TASK DETAILS » All lines in the data that hold the word "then" need copying.

-=-=-

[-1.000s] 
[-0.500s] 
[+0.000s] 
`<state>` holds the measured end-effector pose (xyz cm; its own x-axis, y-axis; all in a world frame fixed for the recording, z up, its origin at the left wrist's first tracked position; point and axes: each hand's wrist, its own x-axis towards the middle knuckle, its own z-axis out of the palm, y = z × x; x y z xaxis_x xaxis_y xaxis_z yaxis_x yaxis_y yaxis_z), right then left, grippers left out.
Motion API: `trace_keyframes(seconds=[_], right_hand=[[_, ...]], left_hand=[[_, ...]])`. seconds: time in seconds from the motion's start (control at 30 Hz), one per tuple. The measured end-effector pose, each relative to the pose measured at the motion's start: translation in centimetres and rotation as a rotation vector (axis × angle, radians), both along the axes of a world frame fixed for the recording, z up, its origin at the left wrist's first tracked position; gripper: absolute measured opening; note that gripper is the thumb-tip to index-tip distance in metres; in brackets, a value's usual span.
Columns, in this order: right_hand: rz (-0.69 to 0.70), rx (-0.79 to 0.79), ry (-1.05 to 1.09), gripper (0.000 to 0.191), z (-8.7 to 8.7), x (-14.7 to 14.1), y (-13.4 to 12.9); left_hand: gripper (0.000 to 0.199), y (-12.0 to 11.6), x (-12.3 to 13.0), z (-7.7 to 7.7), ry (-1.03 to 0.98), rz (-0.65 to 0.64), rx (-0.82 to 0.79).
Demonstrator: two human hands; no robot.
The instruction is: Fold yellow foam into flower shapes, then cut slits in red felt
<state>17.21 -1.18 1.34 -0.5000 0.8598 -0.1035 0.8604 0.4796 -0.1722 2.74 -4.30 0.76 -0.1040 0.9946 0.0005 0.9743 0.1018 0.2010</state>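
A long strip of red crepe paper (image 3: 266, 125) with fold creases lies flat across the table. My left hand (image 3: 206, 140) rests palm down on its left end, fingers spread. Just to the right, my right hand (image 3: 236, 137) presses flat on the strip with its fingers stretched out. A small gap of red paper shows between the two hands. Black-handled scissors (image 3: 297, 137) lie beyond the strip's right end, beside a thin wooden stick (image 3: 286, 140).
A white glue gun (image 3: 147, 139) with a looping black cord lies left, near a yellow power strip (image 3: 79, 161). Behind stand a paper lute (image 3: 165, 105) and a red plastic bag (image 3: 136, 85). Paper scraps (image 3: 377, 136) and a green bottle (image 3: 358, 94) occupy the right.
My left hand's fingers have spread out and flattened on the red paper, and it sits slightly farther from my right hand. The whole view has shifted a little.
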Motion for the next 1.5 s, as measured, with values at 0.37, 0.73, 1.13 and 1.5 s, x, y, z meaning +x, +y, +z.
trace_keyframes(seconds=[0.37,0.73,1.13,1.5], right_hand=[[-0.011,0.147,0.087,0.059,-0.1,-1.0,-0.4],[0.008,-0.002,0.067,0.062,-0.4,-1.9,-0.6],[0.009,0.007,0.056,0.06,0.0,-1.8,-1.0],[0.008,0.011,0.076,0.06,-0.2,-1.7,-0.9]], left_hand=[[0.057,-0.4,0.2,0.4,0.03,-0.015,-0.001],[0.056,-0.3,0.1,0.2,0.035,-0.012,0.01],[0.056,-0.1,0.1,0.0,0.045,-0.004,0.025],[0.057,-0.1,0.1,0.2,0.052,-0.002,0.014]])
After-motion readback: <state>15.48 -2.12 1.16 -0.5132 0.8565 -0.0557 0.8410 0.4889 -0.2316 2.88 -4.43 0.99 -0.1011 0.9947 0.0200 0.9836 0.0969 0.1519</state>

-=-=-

SOLUTION »
`<state>` holds the measured end-effector pose (xyz cm; its own x-axis, y-axis; all in a world frame fixed for the recording, z up, its origin at the left wrist's first tracked position; point and axes: each hand's wrist, its own x-axis towards the middle knuckle, its own z-axis out of the palm, y = z × x; x y z xaxis_x xaxis_y xaxis_z yaxis_x yaxis_y yaxis_z), right then left, grippers left out.
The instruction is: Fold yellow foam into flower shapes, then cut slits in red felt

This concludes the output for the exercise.